Specification / Cryptography
Five primitives form the trust foundation. Each was chosen for specific properties: no flexibility, no negotiation, no algorithm agility. Fixed at specification time.
The sole signature algorithm in OAS. Used for all identity assertions, lineage proofs, DID document signatures, and verifiable credentials. Deterministic signatures, fast verification, compact sizes.
Used for content addressing, integrity checking, and fingerprinting. 3-5x faster than SHA-256 with equivalent security margins. Parallelizable via internal Merkle tree structure.

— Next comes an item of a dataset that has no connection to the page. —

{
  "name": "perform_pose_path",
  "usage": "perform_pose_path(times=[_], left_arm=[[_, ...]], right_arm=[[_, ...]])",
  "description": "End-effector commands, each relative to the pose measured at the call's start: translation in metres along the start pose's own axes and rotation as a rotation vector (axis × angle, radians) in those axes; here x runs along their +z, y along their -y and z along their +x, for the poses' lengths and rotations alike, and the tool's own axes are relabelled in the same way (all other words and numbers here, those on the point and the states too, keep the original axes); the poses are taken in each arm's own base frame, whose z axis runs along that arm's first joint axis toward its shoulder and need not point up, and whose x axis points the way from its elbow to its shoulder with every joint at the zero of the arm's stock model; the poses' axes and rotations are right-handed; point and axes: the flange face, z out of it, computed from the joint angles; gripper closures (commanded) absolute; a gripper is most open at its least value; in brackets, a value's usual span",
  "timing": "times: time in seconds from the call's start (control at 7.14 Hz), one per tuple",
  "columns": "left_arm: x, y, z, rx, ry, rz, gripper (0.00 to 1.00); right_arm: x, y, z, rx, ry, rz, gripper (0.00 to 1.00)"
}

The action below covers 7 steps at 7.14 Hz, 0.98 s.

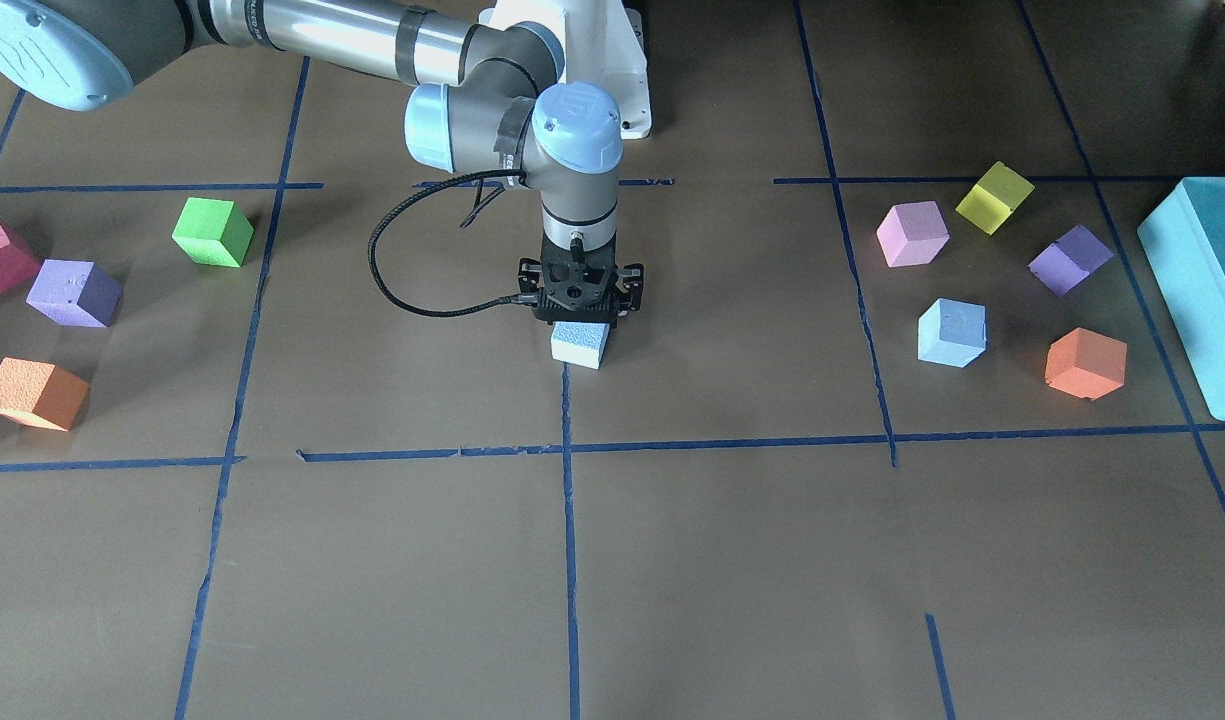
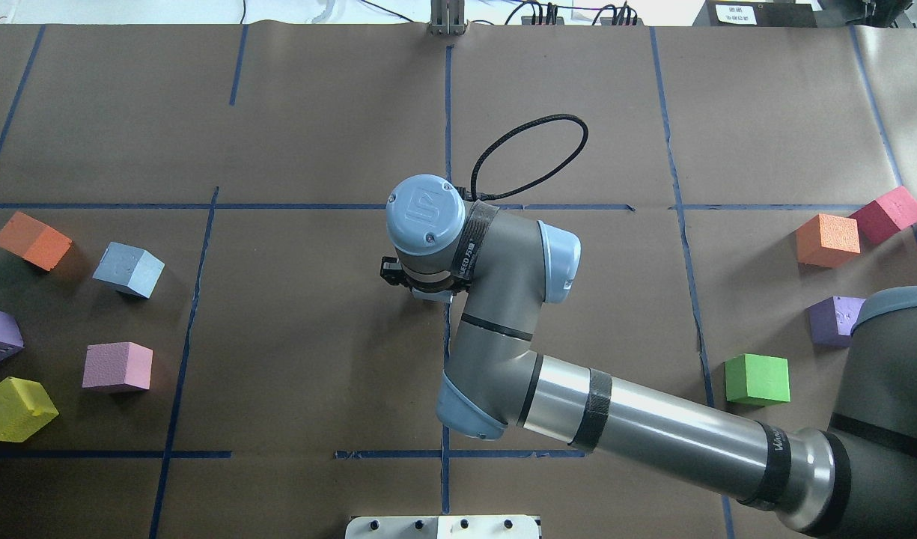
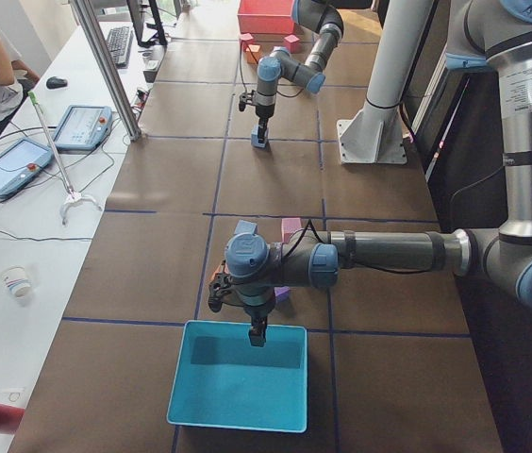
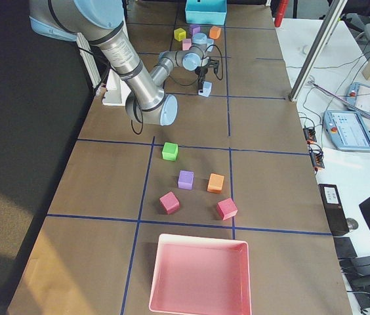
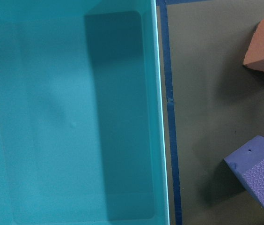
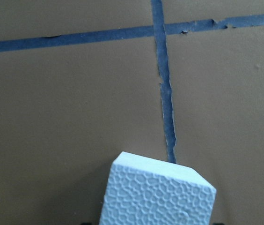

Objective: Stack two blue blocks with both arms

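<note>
The right gripper (image 1: pixel 580 312) is seen pointing straight down at the middle of the brown-papered table (image 1: pixel 732 560), well away from every edge. It is carried by the right arm (image 2: pixel 653 419), which is reached in from the robot's side of the table. Its jaws are closed on a light-blue foam cube (image 1: pixel 581 345) — in the right wrist view, dark slivers of the gripper are seen flush against both flanks of the cube at the picture's bottom edge. The cube is held low over the paper at the head of a blue tape line (image 1: pixel 570 520); whether it rests on the paper cannot be told. The second light-blue cube (image 1: pixel 952 333) lies toward the table's end on the robot's left. It is apart from its neighbours and ringed by a pink cube (image 1: pixel 912 234), a yellow cube (image 1: pixel 993 197), a purple cube (image 1: pixel 1070 259) and an orange cube (image 1: pixel 1085 363). Beyond them, along that end edge, a teal bin (image 3: pixel 228 396) is set. The left gripper (image 3: pixel 257 338) is hung on the left arm (image 3: pixel 389 250) over the bin's inside, just past the rim nearest the cubes — how far its jaws are parted cannot be told.
</note>
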Motion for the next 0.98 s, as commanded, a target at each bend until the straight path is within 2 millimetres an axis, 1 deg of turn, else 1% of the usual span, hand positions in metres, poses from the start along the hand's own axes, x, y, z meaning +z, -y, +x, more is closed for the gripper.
perform_pose_path(times=[0.0, 0.14, 0.28, 0.42, 0.56, 0.7, 0.84], left_arm=[[-0.002, 0.001, 0.002, 0.007, 0.009, 0.003, 0.0], [-0.004, 0.002, 0.005, 0.01, 0.004, 0.009, 0.0], [-0.012, 0.008, 0.012, 0.021, 0.002, 0.026, 0.0], [-0.026, 0.028, 0.024, 0.052, 0.003, 0.057, 0.0], [-0.038, 0.04, 0.034, 0.079, 0.009, 0.085, 0.0], [-0.05, 0.053, 0.044, 0.113, 0.009, 0.124, 0.0], [-0.056, 0.058, 0.05, 0.128, 0.006, 0.14, 0.0]], right_arm=[[-0.034, 0.036, 0.01, -0.011, 0.042, 0.002, 0.0], [-0.063, 0.08, 0.044, -0.006, 0.06, -0.031, 0.0], [-0.089, 0.124, 0.101, -0.066, 0.037, -0.056, 0.0], [-0.106, 0.158, 0.187, -0.169, 0.018, -0.062, 0.0], [-0.12, 0.178, 0.286, -0.292, 0.009, -0.064, 0.0], [-0.139, 0.191, 0.38, -0.372, 0.019, -0.073, 0.0], [-0.16, 0.185, 0.484, -0.434, 0.031, -0.082, 0.0]])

The KDF used for all lineage chains. Takes a parent key and context, derives a deterministic child key. Enables offline verification of the entire lineage chain without contacting any authority.

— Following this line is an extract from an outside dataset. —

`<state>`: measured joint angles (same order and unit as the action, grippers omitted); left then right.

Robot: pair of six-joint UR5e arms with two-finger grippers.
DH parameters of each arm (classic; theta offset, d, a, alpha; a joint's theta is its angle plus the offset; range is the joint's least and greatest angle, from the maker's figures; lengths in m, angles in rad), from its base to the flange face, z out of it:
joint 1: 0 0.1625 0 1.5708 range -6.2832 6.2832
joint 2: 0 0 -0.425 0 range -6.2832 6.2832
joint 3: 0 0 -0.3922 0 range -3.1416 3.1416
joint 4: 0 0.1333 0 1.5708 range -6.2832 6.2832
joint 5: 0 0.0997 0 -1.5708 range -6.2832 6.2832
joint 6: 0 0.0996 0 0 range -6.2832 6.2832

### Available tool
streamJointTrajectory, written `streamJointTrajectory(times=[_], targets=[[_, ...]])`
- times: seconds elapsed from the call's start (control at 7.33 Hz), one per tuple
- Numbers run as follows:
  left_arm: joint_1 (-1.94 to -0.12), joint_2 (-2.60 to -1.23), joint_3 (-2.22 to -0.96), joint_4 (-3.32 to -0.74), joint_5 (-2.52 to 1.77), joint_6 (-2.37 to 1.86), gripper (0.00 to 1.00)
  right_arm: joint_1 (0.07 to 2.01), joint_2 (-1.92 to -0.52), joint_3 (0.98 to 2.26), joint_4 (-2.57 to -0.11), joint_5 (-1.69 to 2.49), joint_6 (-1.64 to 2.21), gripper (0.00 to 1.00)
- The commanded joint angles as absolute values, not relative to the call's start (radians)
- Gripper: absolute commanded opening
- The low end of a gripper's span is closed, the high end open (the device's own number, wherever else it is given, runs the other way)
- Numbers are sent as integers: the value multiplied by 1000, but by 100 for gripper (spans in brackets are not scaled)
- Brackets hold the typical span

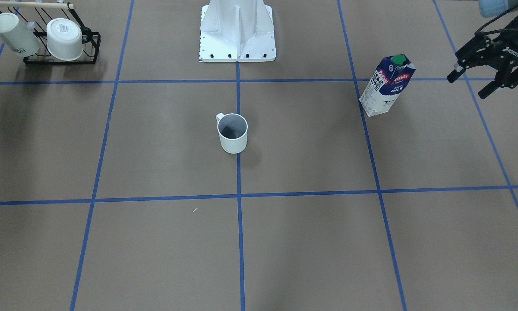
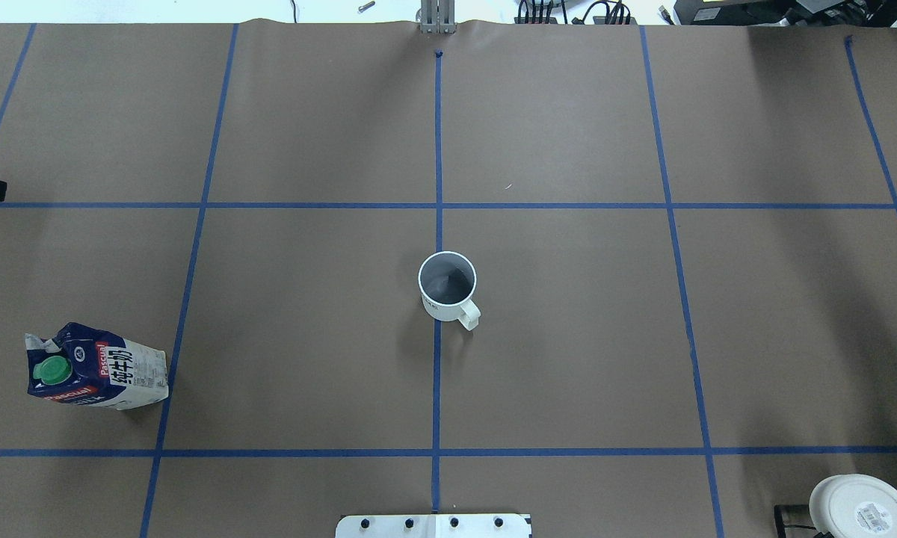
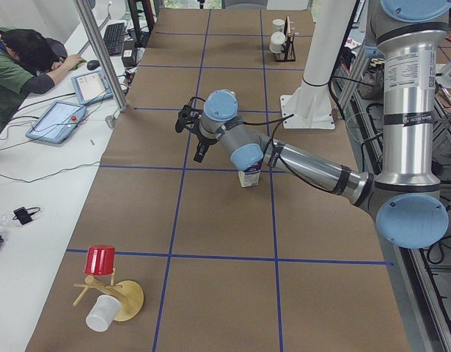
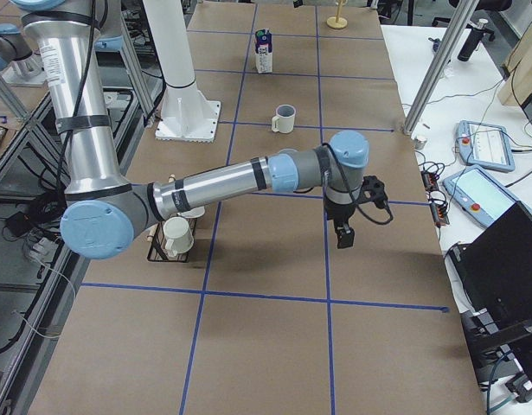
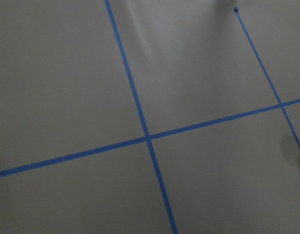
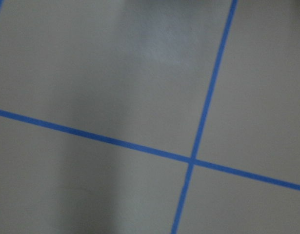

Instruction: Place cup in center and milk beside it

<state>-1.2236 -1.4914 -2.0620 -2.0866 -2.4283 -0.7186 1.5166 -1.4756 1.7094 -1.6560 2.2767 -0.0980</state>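
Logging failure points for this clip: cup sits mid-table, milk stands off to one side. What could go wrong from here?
1. The milk is tall on a narrow base and its top looks crumpled; a high or off-centre pinch by the open left gripper might tip it.
2. The cup already stands on the center tape line; sliding the milk in close could nudge it away.

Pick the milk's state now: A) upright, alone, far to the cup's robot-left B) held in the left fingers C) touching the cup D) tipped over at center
A: the milk stands upright on its own, well apart from the cup, with nothing gripping it.
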Motion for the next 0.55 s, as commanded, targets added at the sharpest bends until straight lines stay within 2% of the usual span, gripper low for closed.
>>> streamJointTrajectory(times=[0.0, 0.14, 0.41], targets=[[-1102, -1458, -2222, -1856, -2273, -752, 99, 1613, -1613, 1695, -1655, 2266, -284, 100], [-1048, -1438, -2300, -1713, -2203, -758, 99, 1641, -1638, 1695, -1655, 2267, -307, 100], [-852, -1433, -2310, -1681, -2046, -935, 99, 1641, -1672, 1675, -1655, 2260, -307, 100]])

Ensures any JSON document has exactly one canonical byte representation. Prevents signature failures from semantically identical but byte-different JSON (whitespace, key ordering).
Used for MHR entities where M-of-N signers cooperate. Produces standard Ed25519-compatible signatures -- verifiers cannot distinguish single-signer from threshold. Transparent governance upgrade.
Design Rationale
Why no algorithm agility?
Algorithm negotiation introduces downgrade attacks. OAS fixes every primitive at specification time. If a primitive is broken, a new spec version replaces it globally.

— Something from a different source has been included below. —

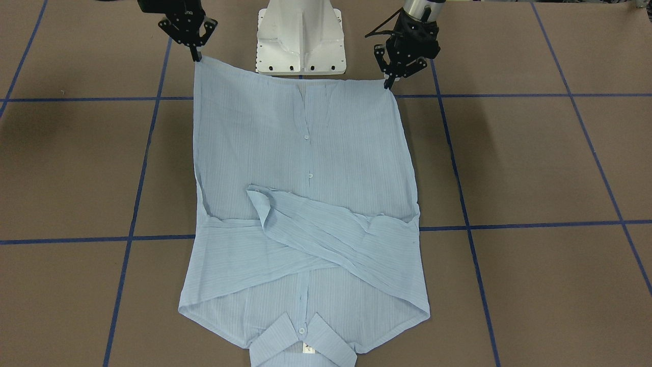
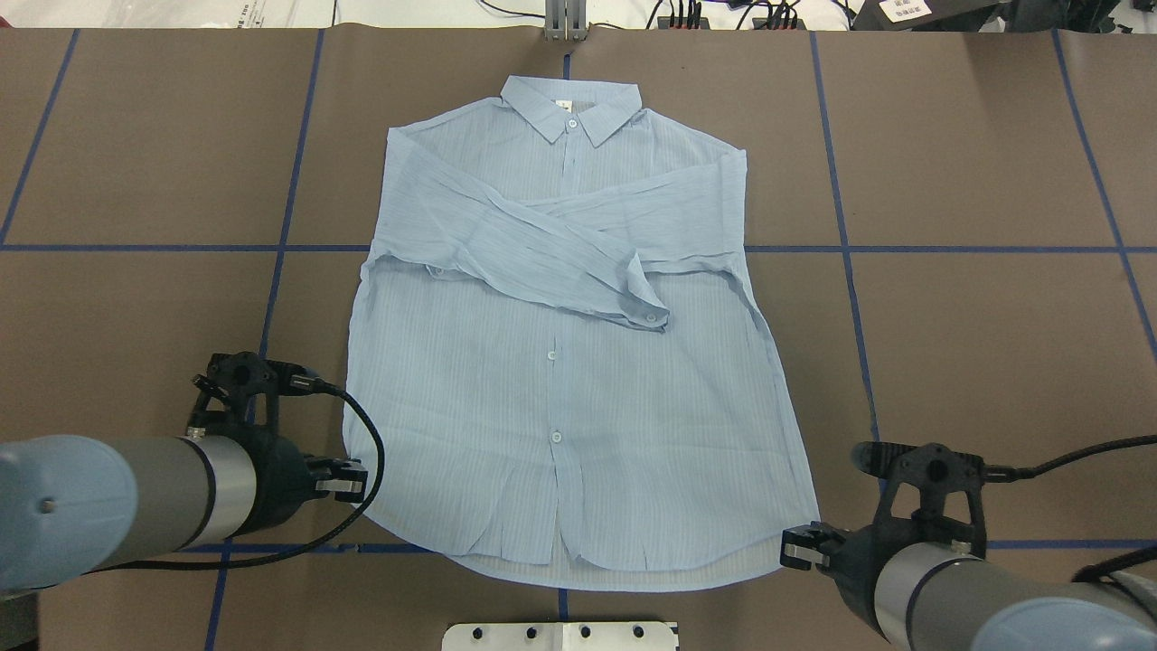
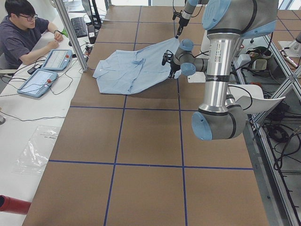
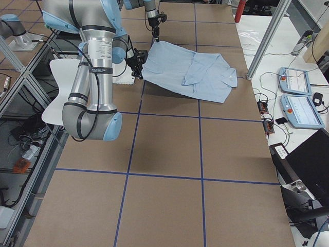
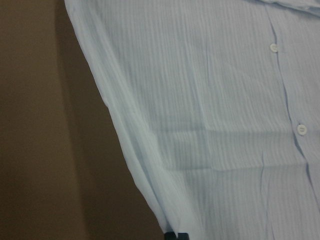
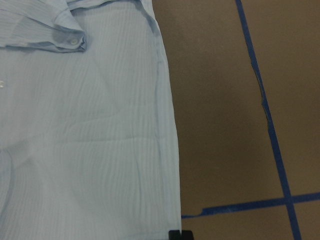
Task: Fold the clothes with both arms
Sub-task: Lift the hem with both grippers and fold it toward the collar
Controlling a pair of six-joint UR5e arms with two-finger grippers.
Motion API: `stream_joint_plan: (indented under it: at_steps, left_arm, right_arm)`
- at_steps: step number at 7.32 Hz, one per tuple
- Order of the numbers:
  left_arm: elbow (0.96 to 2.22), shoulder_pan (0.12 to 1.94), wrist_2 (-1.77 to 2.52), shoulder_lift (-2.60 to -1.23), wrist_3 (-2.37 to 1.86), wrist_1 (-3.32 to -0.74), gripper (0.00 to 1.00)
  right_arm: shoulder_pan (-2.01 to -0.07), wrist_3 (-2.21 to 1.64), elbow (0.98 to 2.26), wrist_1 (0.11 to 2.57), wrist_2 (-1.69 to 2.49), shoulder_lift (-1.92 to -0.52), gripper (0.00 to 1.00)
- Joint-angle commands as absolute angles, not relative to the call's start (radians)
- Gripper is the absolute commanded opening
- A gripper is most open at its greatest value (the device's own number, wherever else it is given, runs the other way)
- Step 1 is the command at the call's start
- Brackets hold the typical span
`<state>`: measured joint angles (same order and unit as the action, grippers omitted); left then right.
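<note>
1. Currently your shirt [image 2: 560, 398] lies front-up in the middle of the table [image 2: 976, 362]. Its collar [image 2: 569, 108] is toward the far edge on the operators' side and its hem toward the robot's edge.
2. Both sleeves [image 2: 542, 244] are folded inward and cross over the chest. The upper one's cuff [image 2: 646, 312] ends just beside the row of small white buttons [image 2: 552, 356].
3. The hem runs nearly straight between the two grippers. In the side views it is raised off the table at the robot's end, while the collar end lies flat.
4. The left gripper [image 1: 391, 81] is at the hem corner on its own side. Its jaws are narrow and pinched onto the fabric there.
5. The right gripper [image 1: 196, 55] holds the other hem corner the same way, its jaws closed tight on the cloth.
6. Each wrist view shows a side edge of the shirt running away from a dark fingertip at the bottom of the picture.
7. Blue tape lines [image 2: 976, 248] cross the brown table. The white pedestal base [image 1: 301, 38] stands at the robot's edge, just behind the hem.
8. Beyond the far edge, a person [image 3: 21, 33] sits at a desk with two blue-framed pendants [image 3: 56, 60].
</note>
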<state>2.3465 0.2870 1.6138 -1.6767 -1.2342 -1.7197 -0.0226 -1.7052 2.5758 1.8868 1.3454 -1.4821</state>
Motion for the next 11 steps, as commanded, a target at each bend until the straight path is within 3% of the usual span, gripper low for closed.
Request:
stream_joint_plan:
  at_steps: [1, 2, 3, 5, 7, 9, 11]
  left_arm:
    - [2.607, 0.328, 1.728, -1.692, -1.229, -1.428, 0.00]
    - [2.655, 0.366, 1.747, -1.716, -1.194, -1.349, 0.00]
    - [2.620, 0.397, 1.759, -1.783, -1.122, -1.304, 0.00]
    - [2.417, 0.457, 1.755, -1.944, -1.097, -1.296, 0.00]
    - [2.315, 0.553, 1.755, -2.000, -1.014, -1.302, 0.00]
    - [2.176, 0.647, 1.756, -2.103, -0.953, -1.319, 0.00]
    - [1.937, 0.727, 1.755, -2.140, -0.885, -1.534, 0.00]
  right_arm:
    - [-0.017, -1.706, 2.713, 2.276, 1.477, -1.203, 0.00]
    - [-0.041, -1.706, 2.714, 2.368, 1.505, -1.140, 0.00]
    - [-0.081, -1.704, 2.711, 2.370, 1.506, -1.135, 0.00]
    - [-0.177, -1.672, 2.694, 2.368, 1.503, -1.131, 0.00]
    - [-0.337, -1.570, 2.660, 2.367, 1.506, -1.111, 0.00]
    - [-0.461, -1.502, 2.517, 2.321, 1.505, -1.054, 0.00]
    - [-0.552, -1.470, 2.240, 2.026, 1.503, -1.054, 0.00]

Why Ed25519 instead of ECDSA?
Deterministic signatures eliminate nonce reuse risk. Faster verification, smaller keys, and constant-time implementations are more widely available.
Why BLAKE3 instead of SHA-256?
3-5x faster, parallelizable, extendable output, and keyed hashing mode. Security margins are equivalent.
Why FROST over Shamir + Schnorr?
FROST produces standard Ed25519-compatible signatures. Verifiers cannot distinguish single-signer from threshold-signed outputs.